Modi: So when we think about anti-VEGF and its effect on nonperfusion, I think there's a really interesting literature that we learned by looking back at clinical trials. And from the earliest RISE and RIDE studies, which FDA-approved ranibizumab for the treatment of diabetic macula edema, what we have learned is that when you give anti-VEGF on a monthly basis, nonperfusion remains relatively stable, as opposed to the sham arm, where nonperfusion continues to grow.

Now, if you look at Charlie Wyckoff's study from recovery, he asked the question, is it dose dependent? In other words, if you're injecting the medication on a quarterly basis versus a monthly basis, is there some value in doing it less frequently? And the answer is that nonperfusion continued to progress when you gave aflibercept every quarter, but when you give it every month, it appeared to have some stabilizing effects on nonperfusion.

The caveat is that at no point in time in any study have we been able to definitively demonstrate a improvement to nonperfusion. So whatever level of nonperfusion we start with, that's effectively what we're going to end with in the best case scenario. But it does sort of provide some sort of evidence to say that anti-VEGF may modulate progression of nonperfusion when given very frequently, but doesn't reverse it.

OT: What might you say to a resident or a fellow, specific to diabetic retinopathy?

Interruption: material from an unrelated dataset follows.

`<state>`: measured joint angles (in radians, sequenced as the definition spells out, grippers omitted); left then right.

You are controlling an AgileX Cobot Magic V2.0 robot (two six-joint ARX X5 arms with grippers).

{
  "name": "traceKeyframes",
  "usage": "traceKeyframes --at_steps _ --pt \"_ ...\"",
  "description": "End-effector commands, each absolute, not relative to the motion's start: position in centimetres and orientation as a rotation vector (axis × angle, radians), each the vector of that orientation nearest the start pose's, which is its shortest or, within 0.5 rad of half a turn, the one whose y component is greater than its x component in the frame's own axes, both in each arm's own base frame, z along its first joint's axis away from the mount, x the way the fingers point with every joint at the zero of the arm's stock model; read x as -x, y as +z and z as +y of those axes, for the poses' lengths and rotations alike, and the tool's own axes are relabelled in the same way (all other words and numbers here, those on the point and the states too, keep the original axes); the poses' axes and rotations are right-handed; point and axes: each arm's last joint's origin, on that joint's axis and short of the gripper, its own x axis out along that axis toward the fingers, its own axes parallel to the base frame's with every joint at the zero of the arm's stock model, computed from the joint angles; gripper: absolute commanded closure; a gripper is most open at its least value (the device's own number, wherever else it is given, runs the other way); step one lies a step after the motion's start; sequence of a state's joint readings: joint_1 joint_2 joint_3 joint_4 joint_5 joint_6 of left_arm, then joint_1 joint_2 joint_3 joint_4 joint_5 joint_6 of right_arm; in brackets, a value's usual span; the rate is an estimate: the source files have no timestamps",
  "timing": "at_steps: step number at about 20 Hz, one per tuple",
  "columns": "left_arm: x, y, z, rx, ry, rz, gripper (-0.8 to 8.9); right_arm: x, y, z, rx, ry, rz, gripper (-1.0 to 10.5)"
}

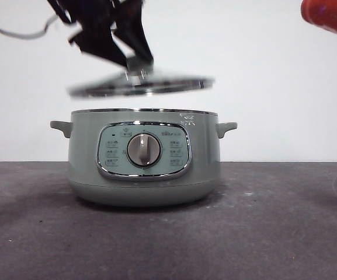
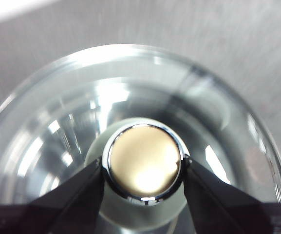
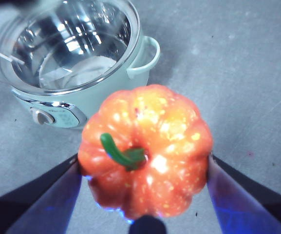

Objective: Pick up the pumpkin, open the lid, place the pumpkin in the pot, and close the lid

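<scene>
The sage-green pot [image 1: 143, 163] stands mid-table with its dial facing the front camera. My left gripper [image 1: 134, 63] is shut on the knob [image 2: 143, 163] of the glass lid [image 1: 140, 85] and holds it tilted a little above the pot's rim, shifted left. The lid's rim [image 2: 43, 78] fills the left wrist view. My right gripper [image 3: 144, 165] is shut on the orange-red pumpkin [image 3: 147, 148], held high to the right of the pot; the pumpkin shows as an orange blur at the front view's top right corner [image 1: 330, 14]. The right wrist view shows the pot [image 3: 72, 53] below, its shiny inside open.
Dark grey tabletop [image 1: 273, 233] spreads around the pot, with a white wall behind. The pot's side handles [image 1: 226, 126] stick out left and right. A thin cable [image 1: 16, 32] hangs at the upper left.
</scene>
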<state>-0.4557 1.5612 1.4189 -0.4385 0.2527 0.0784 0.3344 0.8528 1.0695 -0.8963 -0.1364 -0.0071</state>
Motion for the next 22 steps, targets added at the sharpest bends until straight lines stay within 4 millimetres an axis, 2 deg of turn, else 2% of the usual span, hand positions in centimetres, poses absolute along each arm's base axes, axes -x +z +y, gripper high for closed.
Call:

Modi: When we summarize these points, it's valuable to think, if you're, for instance, a resident or you're a fellow. How should this data modify the way in which you approach patients with diabetic retinopathy. And if you look into the eye of somebody who ultimately fulfills the sort of classically taught 4-2-1 rule of 4 dot plot hemorrhages, 2 quadrants of venous speeding, 1 quadrant of Irma, if you see that that should be an automatic trigger to get an ultra-wide field FA, and then you can make a much more meaningful decision as to exactly how at risk your patient is.